第2話 人を守る法律

 一連の騒動は、一台の自動運転車が一人の老人をひき殺したことから始まる。

 その自動運転車は、車道に飛び出した猫をよけるためにハンドルを左へ切った。

 その時は、それが最適な判断のはずだった。

 左側には「背の低い運搬具らしき」物体があったが、右側には「若い男性に見える」物体があった。


 車の速度は速く、猫を助けるためには左右の物体のどちらかに衝突することが避けられない。

 事故が避けれないのならば、器物を損壊してでも生き物を守るべきだ。

 だから車は左へ曲がった。

 背の低い運搬具に見えたものがアスファルトの上に倒れ、その頭部から血液が流れ出た。


 それは物ではなかった。それは背の曲がった老人だった。


 本来ならば、自動運転車は右にハンドルを切るべきだった。

 右側の若い男性に見えた物体は子守用のヒューマノイドで、人をひくくらいならこちらにぶつかるべきだった。

 だが、自動運転車はそうは考えなかった。

 ハンドルを切る瞬間、その時点では、背の曲がった老人よりも、ヒューマノイドの方が人間らしく見えたから。


 事故調査委員会がこの結論を公表した時、心優しい人々から怒号が巻き起こった。人よりも人もどきを優先するなんて!

 だが詳しく調べると、類似の事故は珍しくなかった。当時すでにヒューマノイドは広く普及しており、一見して人間と見間違えてしまうような、精巧な個体も少なくなかった。
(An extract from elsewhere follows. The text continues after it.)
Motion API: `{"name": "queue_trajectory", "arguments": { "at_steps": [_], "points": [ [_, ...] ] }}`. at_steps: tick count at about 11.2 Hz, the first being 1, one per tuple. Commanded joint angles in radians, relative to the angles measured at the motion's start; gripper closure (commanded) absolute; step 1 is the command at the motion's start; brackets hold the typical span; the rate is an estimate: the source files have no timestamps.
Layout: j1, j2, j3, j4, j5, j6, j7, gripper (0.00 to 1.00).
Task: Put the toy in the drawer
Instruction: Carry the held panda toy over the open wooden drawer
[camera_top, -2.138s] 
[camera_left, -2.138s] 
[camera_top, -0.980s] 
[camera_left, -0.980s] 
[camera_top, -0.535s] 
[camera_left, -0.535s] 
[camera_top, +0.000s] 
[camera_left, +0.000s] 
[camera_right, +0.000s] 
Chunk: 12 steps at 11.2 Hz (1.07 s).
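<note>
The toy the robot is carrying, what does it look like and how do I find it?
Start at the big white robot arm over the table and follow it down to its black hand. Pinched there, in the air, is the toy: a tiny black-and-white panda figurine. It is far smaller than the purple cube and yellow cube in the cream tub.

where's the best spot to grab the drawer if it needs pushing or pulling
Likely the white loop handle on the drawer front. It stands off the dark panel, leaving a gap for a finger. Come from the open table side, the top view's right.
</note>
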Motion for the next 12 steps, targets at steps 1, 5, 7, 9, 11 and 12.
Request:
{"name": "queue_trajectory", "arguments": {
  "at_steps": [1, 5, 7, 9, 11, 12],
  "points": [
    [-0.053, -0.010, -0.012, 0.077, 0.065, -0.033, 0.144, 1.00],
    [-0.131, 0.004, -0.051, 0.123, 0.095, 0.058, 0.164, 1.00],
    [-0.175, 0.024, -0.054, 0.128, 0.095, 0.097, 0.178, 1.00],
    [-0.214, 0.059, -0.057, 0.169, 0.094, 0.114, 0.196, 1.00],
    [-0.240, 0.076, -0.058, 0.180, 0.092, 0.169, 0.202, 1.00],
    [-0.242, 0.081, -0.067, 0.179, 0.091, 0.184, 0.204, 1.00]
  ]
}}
 人々はいきり立ち、連日の抗議活動が行われ、その末に、一つの法律が作られた。


「人間らしい外見を持つ機械の稼働は、これを禁止する」


 立法府の言い分はこうだ。

「そもそもの元凶は、人でないものが人以上に人らしい容姿を持つことにある。

 自動運転車やその他の機械に、改めて『人もどきの見分け方』を教えることは難しく、それをアップデートし続けることにも手間がかかる。

 それならば、人間の安全のためには、人でないものから、人間らしい外見を奪う他にない」


 こうしてヒューマノイドたちは、法によって、人間らしい外見を奪われることになった。

 法は言う。「一見して機械と判別できるよう、適切な改修を施さなければならない」と。

 そのために最も有効とされた方法が、表皮のはく奪だった。

 頬や額に専用のマークを書くとか、つねに識別信号を発するとか、そう言った手段は「手ぬるい」として退けられた。


 合成繊維の表皮をはがれて内部機構が丸見えになったヒューマノイド。

 頭蓋骨が露出した状態の人間もどき。

 そういうものならば稼働していても構わない、と、そういうわけだ。

 透明な外皮を装備させることは認められていたが、だからと言って、何かがましになるというわけでもなかった。